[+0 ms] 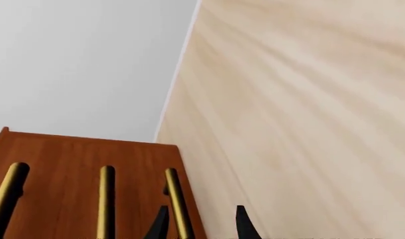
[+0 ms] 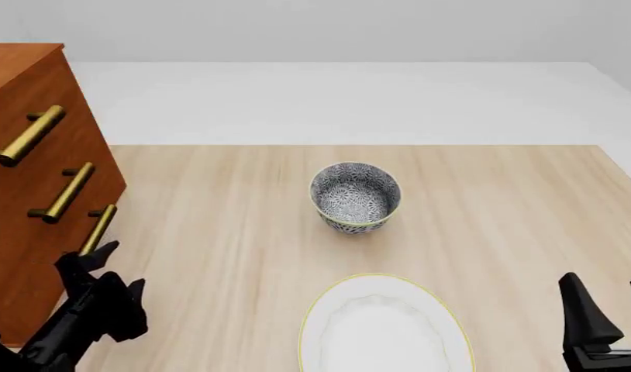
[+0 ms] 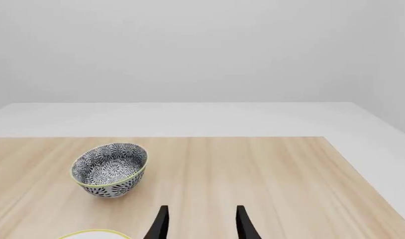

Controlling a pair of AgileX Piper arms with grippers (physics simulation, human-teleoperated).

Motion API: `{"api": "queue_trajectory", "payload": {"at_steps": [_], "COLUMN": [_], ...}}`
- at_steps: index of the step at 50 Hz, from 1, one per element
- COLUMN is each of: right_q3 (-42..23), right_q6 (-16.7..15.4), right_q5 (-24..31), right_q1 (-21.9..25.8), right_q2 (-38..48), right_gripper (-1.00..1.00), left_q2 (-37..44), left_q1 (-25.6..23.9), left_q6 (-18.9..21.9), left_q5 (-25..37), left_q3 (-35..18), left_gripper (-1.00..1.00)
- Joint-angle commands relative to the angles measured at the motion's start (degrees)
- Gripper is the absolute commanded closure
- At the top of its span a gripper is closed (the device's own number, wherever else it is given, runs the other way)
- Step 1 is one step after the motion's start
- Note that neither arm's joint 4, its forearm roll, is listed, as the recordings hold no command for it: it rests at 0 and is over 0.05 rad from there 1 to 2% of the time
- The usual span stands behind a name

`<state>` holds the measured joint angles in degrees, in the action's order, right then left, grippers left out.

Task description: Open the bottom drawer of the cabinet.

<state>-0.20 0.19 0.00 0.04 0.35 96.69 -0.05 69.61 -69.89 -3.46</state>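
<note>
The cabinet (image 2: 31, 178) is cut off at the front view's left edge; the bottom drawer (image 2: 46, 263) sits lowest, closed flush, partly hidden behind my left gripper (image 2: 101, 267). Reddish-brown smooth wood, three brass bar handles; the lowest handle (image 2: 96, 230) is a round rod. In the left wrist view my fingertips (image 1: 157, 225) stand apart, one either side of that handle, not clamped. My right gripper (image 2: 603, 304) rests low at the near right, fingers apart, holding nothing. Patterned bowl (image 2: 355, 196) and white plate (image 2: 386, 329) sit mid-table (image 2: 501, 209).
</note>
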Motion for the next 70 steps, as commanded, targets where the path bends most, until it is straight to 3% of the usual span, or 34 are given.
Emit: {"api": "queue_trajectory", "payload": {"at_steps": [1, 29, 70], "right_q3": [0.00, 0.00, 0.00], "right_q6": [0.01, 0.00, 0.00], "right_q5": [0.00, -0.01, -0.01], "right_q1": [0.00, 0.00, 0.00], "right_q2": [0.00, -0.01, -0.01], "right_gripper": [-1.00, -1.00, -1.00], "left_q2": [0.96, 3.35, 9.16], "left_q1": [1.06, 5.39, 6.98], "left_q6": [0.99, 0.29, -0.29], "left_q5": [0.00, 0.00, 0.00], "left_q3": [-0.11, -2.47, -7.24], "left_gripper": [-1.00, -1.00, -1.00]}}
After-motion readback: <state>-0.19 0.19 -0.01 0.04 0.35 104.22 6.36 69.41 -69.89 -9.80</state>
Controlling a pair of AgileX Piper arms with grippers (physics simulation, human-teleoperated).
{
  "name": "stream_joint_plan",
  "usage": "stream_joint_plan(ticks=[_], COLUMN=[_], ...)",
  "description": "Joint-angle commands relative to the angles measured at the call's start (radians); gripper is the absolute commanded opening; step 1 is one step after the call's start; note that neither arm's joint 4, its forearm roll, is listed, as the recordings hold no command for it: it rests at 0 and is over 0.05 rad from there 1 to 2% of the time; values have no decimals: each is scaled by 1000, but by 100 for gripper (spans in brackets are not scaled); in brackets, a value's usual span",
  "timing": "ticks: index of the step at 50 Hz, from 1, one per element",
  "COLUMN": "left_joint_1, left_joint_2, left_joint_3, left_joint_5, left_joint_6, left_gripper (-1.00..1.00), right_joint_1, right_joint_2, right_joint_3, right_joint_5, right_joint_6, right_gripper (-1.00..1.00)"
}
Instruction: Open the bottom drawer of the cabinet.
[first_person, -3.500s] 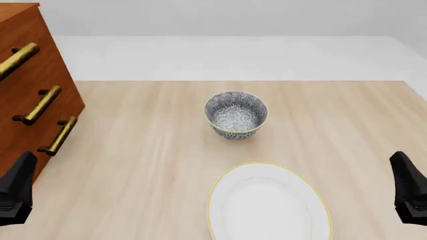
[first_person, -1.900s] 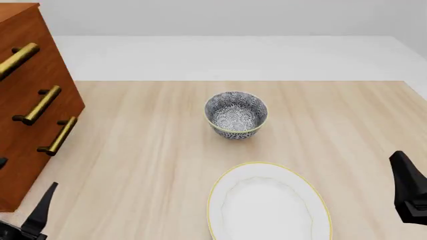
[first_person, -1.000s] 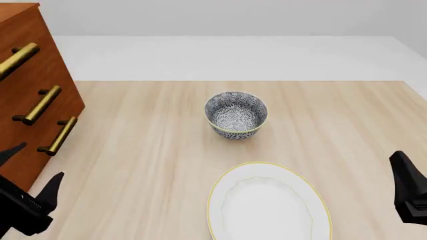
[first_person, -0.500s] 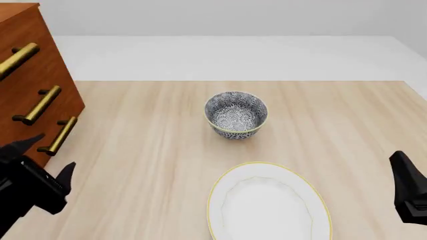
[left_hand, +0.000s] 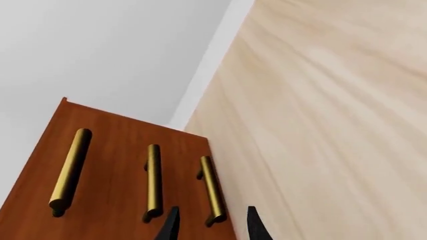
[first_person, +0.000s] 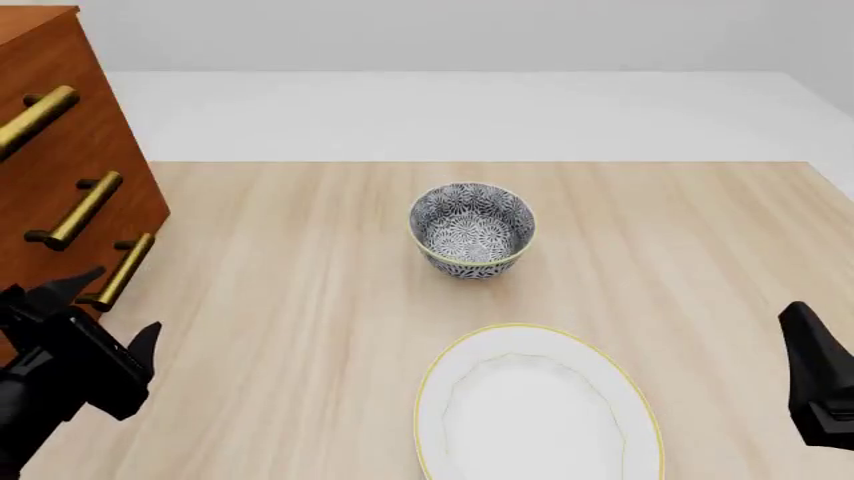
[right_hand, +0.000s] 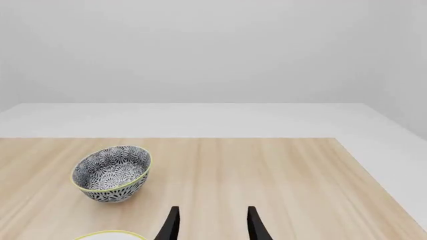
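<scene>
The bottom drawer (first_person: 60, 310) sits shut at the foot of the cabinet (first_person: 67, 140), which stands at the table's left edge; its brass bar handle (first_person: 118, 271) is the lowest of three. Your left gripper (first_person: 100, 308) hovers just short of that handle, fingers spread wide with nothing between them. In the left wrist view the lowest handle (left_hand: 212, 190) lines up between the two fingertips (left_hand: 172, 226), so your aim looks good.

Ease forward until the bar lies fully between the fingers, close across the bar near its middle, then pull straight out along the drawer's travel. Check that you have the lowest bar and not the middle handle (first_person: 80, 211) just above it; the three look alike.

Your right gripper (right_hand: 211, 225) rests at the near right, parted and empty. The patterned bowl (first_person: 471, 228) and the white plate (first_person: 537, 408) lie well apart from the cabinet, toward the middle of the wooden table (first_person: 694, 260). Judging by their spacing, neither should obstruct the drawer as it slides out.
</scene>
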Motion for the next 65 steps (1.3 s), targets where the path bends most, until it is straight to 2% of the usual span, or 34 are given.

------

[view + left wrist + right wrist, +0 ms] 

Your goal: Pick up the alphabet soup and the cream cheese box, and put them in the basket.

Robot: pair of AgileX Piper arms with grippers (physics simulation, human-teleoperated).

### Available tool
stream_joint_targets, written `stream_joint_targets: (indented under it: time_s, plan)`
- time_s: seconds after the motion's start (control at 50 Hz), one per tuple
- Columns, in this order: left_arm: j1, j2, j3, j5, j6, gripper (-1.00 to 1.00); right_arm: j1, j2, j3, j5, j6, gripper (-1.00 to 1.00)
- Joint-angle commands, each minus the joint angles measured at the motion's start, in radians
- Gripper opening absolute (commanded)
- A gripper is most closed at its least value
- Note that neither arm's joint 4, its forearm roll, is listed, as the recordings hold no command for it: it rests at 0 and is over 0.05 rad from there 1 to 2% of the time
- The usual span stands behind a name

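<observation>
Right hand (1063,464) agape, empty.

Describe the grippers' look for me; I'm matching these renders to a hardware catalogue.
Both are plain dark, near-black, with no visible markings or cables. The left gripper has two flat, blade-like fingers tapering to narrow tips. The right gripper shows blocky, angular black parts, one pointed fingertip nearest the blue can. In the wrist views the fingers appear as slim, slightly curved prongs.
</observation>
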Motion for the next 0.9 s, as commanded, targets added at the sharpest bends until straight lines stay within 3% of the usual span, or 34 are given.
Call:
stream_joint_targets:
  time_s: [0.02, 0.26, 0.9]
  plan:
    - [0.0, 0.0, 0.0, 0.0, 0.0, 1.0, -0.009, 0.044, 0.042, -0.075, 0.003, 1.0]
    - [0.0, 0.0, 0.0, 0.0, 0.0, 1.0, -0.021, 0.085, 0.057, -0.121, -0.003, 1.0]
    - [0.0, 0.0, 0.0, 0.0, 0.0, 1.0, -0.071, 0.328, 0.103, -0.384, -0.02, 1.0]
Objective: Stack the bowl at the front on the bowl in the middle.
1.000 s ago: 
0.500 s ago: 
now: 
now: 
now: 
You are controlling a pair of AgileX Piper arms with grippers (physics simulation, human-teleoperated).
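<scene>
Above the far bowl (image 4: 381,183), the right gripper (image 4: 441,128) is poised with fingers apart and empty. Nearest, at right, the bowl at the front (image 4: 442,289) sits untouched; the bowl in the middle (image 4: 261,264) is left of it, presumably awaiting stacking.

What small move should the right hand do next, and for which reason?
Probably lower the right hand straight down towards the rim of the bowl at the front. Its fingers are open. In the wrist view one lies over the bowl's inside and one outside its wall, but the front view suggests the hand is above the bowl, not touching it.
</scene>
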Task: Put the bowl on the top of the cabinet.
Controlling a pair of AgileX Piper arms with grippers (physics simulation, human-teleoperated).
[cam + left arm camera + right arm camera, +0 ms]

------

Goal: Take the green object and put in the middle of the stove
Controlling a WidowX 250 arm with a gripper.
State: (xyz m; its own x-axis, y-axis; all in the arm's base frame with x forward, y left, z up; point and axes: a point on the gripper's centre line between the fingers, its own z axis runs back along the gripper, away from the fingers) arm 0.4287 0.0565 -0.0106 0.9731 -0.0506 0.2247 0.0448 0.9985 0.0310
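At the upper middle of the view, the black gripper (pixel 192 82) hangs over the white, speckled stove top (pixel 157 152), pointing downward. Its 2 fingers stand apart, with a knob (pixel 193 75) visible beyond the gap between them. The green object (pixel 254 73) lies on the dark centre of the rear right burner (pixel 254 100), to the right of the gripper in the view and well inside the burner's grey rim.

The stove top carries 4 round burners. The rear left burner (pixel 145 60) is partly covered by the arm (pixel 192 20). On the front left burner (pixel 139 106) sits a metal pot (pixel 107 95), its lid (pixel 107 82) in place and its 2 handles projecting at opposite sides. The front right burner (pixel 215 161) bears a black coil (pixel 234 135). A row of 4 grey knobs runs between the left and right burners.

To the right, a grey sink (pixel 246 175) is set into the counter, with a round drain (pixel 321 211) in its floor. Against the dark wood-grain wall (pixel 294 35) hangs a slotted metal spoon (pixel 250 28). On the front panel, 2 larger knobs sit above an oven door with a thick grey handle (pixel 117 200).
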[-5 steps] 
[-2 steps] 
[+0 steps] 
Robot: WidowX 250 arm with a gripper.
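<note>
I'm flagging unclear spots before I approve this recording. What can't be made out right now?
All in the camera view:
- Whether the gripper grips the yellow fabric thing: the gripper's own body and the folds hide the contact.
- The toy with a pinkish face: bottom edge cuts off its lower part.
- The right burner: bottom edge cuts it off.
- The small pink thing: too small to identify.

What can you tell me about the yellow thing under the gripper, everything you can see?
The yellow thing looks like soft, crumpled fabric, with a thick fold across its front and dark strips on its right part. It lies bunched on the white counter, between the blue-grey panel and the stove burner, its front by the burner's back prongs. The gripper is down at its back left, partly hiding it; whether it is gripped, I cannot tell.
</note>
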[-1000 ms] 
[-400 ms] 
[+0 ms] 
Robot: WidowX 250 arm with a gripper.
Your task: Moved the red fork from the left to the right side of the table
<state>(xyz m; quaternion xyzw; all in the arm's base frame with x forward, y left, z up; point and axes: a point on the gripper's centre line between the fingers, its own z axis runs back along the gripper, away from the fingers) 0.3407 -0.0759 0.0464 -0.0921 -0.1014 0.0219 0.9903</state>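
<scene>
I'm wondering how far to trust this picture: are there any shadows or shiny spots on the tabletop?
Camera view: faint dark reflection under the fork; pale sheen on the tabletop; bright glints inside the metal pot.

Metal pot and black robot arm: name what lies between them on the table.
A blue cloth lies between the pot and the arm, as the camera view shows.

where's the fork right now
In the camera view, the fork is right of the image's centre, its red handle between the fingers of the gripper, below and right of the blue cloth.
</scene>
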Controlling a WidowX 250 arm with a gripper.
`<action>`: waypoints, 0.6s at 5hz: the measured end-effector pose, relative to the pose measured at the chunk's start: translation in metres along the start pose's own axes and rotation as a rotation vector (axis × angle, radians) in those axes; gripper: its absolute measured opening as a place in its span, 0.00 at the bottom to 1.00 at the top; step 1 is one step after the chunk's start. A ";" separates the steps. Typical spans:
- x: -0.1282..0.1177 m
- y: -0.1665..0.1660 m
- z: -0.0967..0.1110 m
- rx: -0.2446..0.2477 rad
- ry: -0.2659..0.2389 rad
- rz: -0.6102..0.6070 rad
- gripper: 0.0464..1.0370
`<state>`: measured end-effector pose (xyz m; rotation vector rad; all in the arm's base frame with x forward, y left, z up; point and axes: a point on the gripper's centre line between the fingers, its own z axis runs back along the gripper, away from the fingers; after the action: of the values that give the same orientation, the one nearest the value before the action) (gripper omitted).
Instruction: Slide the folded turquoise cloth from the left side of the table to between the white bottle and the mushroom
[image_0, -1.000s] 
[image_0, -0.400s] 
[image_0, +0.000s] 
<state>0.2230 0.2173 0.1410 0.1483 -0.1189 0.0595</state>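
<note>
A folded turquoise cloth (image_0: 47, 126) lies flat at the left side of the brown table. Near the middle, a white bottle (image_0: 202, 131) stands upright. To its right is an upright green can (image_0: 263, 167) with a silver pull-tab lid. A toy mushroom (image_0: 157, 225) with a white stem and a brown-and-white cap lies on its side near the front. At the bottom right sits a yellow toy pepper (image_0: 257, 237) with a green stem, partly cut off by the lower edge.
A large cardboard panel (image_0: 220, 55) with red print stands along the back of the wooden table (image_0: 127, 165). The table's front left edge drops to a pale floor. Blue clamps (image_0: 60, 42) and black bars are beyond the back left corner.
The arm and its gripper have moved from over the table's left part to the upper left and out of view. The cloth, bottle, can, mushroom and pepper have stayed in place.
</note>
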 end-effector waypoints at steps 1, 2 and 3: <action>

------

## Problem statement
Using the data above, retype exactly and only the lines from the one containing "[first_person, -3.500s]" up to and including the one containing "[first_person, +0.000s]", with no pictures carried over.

## Completed task
[first_person, -3.500s] 
[first_person, -1.900s] 
[first_person, -1.000s] 
[first_person, -0.500s] 
[left_hand, +0.000s] 
[first_person, +0.000s] 

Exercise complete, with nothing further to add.